Introgression of the sesquiterpene biosynthesis from Solanum habrochaites to cultivated tomato offers insights into trichome morphology and arthropod resistance.

Cultivated tomatoes harboring the plastid-derived sesquiterpenes from S. habrochaites have altered type-VI trichome morphology and unveil additional genetic components necessary for piercing-sucking pest resistance. Arthropod resistance in the tomato wild relative Solanum habrochaites LA1777 is linked to specific sesquiterpene biosynthesis. The Sesquiterpene synthase 2 (SsT2) gene cluster on LA1777 chromosome 8 controls plastid-derived sesquiterpene synthesis. The main genes at SsT2 are Z-prenyltransferase (zFPS) and Santalene and Bergamotene Synthase (SBS), which produce α-santalene, β-bergamotene, and α-bergamotene in LA1777 round-shaped type-VI glandular trichomes.

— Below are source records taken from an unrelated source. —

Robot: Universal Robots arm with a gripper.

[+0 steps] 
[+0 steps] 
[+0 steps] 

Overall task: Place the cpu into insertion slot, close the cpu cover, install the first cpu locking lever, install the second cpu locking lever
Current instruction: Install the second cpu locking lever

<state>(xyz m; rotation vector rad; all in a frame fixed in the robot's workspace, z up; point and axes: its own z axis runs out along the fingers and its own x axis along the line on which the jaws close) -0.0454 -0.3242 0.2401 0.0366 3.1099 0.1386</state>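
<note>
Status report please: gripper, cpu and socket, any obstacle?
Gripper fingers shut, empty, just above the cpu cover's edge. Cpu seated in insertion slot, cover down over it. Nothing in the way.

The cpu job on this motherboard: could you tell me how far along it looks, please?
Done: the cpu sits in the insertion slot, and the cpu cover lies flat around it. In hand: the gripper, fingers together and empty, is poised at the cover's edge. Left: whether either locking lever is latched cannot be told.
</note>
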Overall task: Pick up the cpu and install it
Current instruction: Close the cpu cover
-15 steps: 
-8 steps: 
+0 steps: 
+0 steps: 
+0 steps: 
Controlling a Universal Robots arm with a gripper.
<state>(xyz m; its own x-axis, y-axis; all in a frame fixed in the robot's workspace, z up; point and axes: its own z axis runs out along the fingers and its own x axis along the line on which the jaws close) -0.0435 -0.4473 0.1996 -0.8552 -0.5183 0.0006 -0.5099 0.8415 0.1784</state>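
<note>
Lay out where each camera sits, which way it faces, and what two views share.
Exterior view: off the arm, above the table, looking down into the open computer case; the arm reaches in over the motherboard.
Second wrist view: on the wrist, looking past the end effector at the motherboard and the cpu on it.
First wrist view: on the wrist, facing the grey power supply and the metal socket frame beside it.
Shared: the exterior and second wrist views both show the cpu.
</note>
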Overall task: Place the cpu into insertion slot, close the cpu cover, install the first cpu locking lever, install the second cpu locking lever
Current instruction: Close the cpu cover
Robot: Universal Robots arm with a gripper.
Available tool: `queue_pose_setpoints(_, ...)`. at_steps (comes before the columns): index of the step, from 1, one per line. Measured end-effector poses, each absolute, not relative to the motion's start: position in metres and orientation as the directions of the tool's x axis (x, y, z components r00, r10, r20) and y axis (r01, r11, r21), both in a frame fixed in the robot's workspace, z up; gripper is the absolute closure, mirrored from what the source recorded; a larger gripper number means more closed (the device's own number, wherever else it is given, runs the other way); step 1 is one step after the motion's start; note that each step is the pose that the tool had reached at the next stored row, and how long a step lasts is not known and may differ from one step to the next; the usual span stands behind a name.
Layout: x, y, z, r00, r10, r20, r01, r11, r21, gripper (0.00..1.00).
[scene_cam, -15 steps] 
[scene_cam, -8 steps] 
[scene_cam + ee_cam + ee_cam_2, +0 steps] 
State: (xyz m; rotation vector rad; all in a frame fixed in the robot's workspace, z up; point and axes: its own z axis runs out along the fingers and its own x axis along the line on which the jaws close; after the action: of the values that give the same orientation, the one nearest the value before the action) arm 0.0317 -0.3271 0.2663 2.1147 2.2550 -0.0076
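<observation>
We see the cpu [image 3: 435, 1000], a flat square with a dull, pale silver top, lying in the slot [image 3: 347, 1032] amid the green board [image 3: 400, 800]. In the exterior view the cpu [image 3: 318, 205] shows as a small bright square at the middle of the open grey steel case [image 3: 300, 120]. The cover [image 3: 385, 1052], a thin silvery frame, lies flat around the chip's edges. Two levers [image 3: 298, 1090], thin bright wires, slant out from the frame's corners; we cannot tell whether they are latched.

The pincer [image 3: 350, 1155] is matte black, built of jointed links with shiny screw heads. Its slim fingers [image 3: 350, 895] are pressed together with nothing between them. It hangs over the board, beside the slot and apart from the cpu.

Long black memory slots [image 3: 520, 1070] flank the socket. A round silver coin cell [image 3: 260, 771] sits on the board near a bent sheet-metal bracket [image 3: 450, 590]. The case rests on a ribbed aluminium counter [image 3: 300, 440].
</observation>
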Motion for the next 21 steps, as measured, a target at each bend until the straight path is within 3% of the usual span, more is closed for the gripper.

Cultivated tomatoes have mushroom-shaped type-VI trichomes with much smaller glands that contain low levels of monoterpenes and cytosolic-derived sesquiterpenes, not presenting the same pest resistance as in LA1777. We successfully transferred zFPS and SBS from LA1777 to cultivated tomato (cv. Micro-Tom, MT) by a backcrossing approach. The trichomes of the MT-Sst2 introgressed line produced high levels of the plastid-derived sesquiterpenes. The type-VI trichome internal storage-cavity size increased in MT-Sst2, probably as an effect of the increased amount of sesquiterpenes, although it was not enough to mimic the round-shaped LA1777 trichomes. The presence of high amounts of plastid-derived sesquiterpenes was also not sufficient to confer resistance to various tomato piercing-sucking pests, indicating that the effect of the sesquiterpenes found in the wild S. habrochaites can be insect specific. Our results provide for a better understanding of the morphology of S. habrochaites type-VI trichomes and paves the way to obtain insect-resistant tomatoes.